I am really hoping to pass the se exam this april. I need to focus on the lateral bridge exam, specifically Section 3.10.9.4 (Calculation of Design Forces - Zones 3 &amp; 4). I have yet to find a fully comprehensive example for this, which references the new LRFD standards. Also, does anyone know of any good seismic column and footing design examples for AASHTO LRFD?

Thanks


----------



## ipswitch (Feb 22, 2012)

Seems to me modal anaysis, either singular, multimodal, or otherwise, is required in addition to the Zone 1 &amp; 2 load calcs. Grab a bunch of tabs and refer back and forth to the several different sections it tells you to in 3.10.9.4.1. It's a pain but it's how it's set up.


----------



## ipswitch (Feb 22, 2012)

I'd look around on the CalTrans website. they may have some design examples.


----------



## ipswitch (Feb 22, 2012)

Try this.

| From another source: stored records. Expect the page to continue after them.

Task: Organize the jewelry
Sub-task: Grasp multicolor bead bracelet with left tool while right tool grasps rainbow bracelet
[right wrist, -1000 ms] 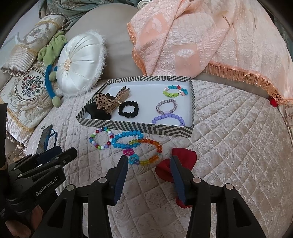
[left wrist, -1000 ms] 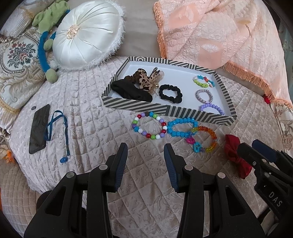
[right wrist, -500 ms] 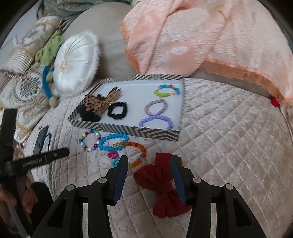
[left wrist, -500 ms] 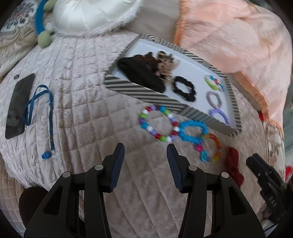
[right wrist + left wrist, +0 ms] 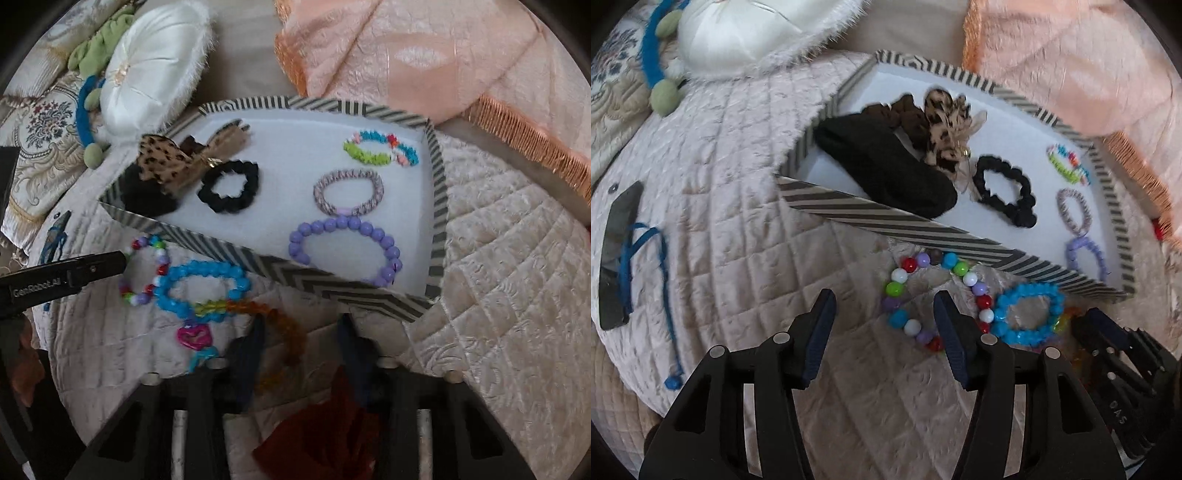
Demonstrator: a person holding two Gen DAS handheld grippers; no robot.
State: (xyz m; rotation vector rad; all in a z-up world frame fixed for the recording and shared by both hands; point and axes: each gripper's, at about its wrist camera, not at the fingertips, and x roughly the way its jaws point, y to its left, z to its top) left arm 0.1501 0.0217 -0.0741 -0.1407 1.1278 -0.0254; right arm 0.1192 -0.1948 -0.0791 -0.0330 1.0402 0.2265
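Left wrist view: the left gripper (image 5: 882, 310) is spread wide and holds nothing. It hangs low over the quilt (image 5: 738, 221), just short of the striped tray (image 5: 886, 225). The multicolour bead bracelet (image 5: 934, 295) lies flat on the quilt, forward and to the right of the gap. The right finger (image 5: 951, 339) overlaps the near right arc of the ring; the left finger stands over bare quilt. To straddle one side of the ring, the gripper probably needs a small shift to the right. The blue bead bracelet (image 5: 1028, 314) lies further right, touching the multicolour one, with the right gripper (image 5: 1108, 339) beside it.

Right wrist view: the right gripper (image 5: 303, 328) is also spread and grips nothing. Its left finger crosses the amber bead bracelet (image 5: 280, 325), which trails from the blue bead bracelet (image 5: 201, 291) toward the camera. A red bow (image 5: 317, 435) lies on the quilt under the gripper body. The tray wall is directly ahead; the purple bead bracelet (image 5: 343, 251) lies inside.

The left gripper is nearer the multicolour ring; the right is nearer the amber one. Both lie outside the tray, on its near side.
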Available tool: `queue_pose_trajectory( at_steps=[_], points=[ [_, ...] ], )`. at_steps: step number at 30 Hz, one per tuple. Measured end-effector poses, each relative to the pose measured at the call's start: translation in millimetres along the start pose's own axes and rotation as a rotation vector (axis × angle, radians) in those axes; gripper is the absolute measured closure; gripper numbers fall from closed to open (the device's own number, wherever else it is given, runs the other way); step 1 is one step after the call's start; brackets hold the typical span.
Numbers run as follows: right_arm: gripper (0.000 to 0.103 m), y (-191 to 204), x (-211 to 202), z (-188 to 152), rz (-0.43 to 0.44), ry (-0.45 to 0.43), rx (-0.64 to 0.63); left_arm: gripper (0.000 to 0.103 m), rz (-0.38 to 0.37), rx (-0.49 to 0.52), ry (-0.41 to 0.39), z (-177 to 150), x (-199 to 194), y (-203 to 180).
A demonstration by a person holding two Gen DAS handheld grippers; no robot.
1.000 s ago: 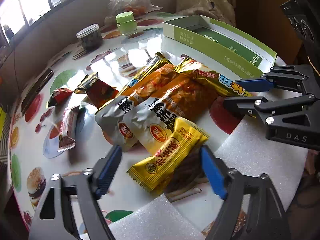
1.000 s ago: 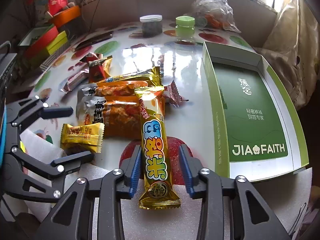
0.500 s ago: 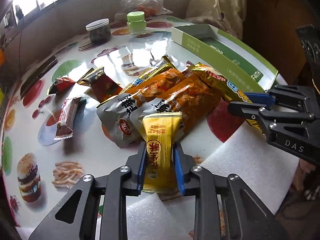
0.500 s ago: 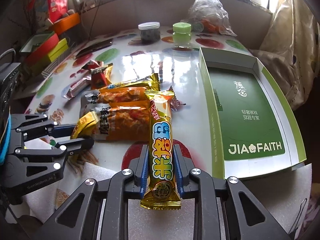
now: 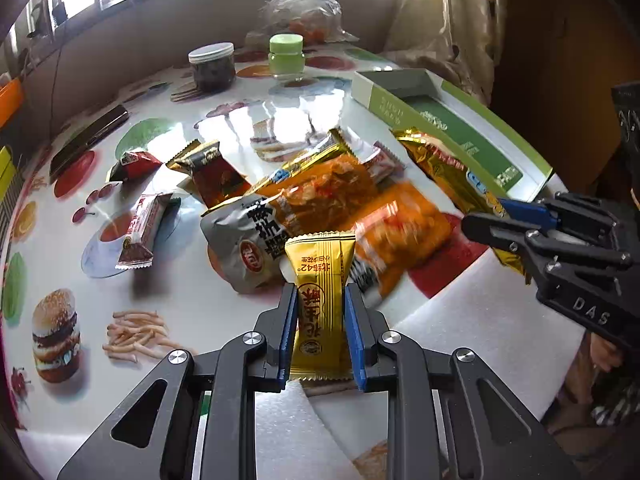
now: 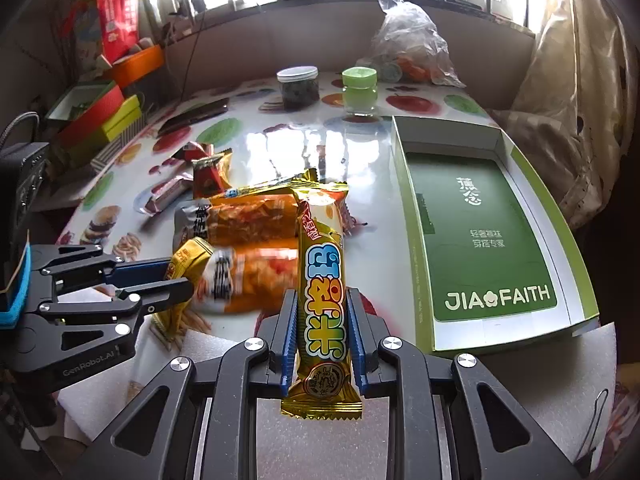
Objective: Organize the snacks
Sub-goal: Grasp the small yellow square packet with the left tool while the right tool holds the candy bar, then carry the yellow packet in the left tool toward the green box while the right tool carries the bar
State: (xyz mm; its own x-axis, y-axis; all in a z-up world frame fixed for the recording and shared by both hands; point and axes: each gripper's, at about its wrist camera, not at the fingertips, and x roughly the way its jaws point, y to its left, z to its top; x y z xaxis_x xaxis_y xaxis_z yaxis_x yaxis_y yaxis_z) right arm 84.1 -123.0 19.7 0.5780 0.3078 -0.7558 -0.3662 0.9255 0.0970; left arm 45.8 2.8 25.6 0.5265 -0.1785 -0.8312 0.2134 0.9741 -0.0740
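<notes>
My left gripper (image 5: pixel 321 300) is shut on a small yellow snack packet (image 5: pixel 320 280) and holds it lifted above the table. My right gripper (image 6: pixel 322 308) is shut on a long gold snack bar (image 6: pixel 322 272), also raised. Two orange and grey snack bags (image 5: pixel 320 200) lie in the middle of the table, the nearer one blurred. Smaller dark red and brown packets (image 5: pixel 138 232) lie to the left. The open green box (image 6: pixel 484 232) sits empty at the right. The left gripper shows at the left of the right wrist view (image 6: pixel 176 280).
Two jars (image 5: pixel 212 66) with white and green lids and a plastic bag (image 5: pixel 304 12) stand at the far edge. White foam sheets (image 5: pixel 480 340) lie at the near edge. Coloured boxes (image 6: pixel 100 112) stack at the far left.
My left gripper closed on the yellow packet and lifted it. My right gripper closed on the gold bar and raised it. The nearer orange bag shifted.
</notes>
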Motion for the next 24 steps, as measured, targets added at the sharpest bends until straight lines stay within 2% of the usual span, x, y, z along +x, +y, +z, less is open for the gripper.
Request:
queue_pose_trajectory(
  at_steps=[24],
  points=[
    [0.081, -29, -29, 5, -0.029, -0.076, 0.078, 0.079, -0.042, 0.028, -0.075, 37, -14, -26]
  ],
)
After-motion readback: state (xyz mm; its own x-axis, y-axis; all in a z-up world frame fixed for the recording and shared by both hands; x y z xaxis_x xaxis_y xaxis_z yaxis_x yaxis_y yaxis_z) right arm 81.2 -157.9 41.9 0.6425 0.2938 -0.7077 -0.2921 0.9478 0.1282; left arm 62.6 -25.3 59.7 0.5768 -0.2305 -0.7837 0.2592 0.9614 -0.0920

You'll get some leads.

http://www.a-spdev.com/AM/Template.cfm?Section=Home&amp;TEMPLATE=/CM/ContentDisplay.cfm&amp;CONTENTID=4493


----------



## ipswitch (Feb 22, 2012)

This looks best:

http://www.dot.ca.gov/hq/esc/techpubs/manual/bridgemanuals/bridge-design-aids/page/bda_14.pdf


----------



## ADB (Feb 22, 2012)

Thanks for the links ipswitch


----------



## McEngr (Feb 22, 2012)

ADB: are you taking the bridge portion in the afternoon?


----------



## ADB (Feb 22, 2012)

Yes, I have passed Vertical and now need to pass Lateral-Bridges.


----------



## McEngr (Feb 22, 2012)

Give me your e-mail and I'll send you something...


----------